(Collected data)
Start of Block
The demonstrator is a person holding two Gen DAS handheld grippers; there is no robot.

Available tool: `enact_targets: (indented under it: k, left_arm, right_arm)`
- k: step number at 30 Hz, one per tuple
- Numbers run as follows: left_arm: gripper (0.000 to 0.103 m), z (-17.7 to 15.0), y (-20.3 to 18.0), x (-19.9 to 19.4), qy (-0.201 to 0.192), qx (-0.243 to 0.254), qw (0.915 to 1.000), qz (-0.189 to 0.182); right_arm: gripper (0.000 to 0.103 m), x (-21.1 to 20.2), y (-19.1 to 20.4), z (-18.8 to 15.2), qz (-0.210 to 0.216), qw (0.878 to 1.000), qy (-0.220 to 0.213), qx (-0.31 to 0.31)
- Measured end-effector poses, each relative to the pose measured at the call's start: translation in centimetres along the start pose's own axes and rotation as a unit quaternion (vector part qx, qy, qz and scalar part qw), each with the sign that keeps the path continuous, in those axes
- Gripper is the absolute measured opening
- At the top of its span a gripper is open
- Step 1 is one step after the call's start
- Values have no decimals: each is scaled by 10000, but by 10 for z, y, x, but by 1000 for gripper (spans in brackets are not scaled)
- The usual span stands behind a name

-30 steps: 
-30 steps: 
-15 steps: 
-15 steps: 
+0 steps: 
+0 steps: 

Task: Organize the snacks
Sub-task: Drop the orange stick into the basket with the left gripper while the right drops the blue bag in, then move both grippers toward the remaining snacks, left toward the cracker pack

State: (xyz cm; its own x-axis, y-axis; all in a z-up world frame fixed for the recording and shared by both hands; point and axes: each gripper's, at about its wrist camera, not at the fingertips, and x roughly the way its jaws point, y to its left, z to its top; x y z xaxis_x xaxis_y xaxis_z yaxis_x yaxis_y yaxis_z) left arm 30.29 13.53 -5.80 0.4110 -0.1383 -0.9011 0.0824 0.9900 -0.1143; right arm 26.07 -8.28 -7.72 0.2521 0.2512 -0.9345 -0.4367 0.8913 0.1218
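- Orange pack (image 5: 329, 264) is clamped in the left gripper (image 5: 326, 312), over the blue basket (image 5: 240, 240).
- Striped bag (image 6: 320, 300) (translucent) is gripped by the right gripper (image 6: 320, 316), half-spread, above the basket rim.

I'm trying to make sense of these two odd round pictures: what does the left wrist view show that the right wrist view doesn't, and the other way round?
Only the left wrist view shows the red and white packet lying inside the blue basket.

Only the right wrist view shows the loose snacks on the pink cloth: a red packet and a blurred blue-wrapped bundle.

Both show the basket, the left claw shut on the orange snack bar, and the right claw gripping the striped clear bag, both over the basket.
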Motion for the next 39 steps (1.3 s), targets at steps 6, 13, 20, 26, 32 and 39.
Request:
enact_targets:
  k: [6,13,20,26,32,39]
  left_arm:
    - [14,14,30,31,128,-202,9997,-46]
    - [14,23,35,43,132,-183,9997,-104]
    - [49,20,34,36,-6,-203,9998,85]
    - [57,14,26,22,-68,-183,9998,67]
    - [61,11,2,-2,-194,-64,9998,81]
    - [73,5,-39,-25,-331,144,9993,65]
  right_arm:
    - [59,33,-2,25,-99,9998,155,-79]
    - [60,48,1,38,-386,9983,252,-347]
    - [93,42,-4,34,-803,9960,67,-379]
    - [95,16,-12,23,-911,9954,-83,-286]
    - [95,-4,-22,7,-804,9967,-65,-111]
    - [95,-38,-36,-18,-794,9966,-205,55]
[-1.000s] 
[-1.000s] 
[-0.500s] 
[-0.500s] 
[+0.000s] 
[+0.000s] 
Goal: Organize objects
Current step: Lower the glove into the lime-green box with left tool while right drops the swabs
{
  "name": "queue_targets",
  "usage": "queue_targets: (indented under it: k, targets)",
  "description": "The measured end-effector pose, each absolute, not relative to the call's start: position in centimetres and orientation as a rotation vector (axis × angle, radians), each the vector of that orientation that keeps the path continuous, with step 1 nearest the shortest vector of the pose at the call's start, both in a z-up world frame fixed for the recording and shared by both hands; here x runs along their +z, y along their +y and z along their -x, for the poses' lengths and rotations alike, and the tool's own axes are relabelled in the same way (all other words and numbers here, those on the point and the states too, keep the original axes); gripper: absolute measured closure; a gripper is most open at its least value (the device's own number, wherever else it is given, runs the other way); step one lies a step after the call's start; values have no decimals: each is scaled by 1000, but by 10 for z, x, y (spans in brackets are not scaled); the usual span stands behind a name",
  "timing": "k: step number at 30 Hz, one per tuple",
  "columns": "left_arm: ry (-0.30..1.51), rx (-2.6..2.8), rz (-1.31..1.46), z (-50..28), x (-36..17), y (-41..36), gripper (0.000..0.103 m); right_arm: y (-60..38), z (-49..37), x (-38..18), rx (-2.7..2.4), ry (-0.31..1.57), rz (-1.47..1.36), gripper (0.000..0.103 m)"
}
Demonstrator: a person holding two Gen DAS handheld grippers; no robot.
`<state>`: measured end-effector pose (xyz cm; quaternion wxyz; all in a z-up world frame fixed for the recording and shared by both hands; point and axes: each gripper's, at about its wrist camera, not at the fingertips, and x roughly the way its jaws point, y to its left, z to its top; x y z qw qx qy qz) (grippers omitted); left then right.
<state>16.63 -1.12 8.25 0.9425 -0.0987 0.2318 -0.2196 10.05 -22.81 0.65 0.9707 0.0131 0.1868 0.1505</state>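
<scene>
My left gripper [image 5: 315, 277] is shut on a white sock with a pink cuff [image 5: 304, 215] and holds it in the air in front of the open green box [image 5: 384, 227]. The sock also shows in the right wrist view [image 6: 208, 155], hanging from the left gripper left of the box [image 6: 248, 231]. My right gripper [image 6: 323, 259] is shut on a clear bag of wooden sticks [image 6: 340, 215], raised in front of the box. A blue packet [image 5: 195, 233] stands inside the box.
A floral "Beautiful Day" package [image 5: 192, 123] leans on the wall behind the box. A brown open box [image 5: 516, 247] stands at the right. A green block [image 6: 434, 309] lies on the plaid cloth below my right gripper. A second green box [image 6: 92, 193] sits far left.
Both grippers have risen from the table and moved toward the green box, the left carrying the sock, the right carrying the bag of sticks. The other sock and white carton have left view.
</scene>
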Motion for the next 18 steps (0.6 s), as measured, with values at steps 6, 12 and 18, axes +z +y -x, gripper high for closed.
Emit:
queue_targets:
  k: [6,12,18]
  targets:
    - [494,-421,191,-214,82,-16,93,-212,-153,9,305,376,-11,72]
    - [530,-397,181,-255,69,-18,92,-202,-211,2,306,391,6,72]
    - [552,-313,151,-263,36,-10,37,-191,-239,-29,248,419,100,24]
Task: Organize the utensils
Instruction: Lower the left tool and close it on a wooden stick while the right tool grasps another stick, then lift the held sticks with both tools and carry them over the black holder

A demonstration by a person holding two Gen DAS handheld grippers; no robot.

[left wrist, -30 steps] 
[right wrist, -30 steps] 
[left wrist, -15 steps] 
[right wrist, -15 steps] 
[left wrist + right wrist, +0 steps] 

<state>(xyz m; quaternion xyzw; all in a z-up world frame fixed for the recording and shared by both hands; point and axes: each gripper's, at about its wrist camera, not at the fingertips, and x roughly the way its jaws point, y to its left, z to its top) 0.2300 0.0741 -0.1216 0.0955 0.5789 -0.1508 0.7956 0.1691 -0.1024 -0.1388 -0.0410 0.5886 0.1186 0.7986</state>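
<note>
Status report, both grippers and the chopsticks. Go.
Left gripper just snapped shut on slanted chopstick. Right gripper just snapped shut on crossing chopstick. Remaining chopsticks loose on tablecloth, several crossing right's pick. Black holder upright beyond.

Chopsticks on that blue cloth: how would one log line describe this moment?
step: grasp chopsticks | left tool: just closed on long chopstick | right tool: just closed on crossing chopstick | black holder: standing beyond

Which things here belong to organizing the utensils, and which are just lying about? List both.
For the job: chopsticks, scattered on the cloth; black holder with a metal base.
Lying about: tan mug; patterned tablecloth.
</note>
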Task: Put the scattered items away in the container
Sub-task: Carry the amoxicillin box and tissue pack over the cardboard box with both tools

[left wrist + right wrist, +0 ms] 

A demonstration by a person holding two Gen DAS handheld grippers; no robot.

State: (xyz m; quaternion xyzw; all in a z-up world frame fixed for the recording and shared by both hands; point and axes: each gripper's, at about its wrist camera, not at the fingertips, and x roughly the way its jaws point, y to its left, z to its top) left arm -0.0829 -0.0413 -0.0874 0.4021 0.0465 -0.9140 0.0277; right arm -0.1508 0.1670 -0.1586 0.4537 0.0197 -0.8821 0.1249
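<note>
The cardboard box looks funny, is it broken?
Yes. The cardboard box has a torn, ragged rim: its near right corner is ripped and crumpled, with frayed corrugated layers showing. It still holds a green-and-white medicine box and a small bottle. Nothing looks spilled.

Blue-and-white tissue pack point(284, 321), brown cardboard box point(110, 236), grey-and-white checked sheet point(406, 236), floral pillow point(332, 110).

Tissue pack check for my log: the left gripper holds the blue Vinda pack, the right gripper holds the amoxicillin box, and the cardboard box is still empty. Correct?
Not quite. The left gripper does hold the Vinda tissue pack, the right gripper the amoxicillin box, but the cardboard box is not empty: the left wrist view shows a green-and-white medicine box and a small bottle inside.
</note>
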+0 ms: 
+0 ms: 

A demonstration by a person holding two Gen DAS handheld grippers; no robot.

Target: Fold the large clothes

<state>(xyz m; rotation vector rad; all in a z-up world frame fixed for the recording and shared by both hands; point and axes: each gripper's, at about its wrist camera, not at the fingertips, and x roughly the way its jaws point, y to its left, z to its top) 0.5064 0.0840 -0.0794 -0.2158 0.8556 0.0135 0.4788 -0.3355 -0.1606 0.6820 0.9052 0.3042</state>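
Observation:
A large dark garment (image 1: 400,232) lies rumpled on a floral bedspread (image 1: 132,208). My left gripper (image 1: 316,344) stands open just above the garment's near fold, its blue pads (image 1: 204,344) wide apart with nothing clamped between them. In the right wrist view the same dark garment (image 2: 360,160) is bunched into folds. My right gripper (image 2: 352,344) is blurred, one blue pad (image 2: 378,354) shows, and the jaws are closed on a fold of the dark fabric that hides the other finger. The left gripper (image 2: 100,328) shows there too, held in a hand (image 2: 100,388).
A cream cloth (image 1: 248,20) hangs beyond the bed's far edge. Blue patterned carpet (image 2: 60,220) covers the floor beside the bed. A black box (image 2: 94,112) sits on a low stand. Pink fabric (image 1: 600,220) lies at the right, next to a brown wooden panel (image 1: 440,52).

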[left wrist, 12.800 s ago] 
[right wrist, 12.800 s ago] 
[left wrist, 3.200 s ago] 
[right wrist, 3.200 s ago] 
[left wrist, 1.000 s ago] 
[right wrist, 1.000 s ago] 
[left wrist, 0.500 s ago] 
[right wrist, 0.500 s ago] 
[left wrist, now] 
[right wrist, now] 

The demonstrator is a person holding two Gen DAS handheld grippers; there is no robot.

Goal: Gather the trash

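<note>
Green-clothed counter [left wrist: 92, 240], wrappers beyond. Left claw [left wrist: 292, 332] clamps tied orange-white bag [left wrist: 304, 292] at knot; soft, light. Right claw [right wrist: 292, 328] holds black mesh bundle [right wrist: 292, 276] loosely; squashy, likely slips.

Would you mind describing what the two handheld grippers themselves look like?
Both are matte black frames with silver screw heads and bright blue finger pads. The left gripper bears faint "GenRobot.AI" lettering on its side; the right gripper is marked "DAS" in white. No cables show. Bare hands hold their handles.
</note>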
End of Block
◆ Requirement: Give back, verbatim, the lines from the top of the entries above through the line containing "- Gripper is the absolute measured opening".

◆ Result of this task:
The demonstrator is a person holding two Gen DAS handheld grippers; there is no robot.

Available tool: `enact_targets: (indented under it: k, left_arm, right_arm)`
- k: step number at 30 Hz, one per tuple
- Numbers run as follows: left_arm: gripper (0.000 to 0.103 m), z (-17.7 to 15.0), y (-20.3 to 18.0), x (-19.9 to 19.4), qy (-0.201 to 0.192), qx (-0.243 to 0.254), qw (0.915 to 1.000), qz (-0.189 to 0.182); right_arm: gripper (0.000 to 0.103 m), x (-21.1 to 20.2), y (-19.1 to 20.4), z (-18.8 to 15.2), qz (-0.210 to 0.216), qw (0.878 to 1.000), qy (-0.220 to 0.213), qx (-0.31 to 0.31)
- Measured end-effector poses, each relative to the pose measured at the call's start: translation in centimetres along the start pose's own axes and rotation as a unit quaternion (vector part qx, qy, qz and scalar part qw), each with the sign that keeps the path continuous, in those axes
- Gripper is the absolute measured opening

This completes the exercise.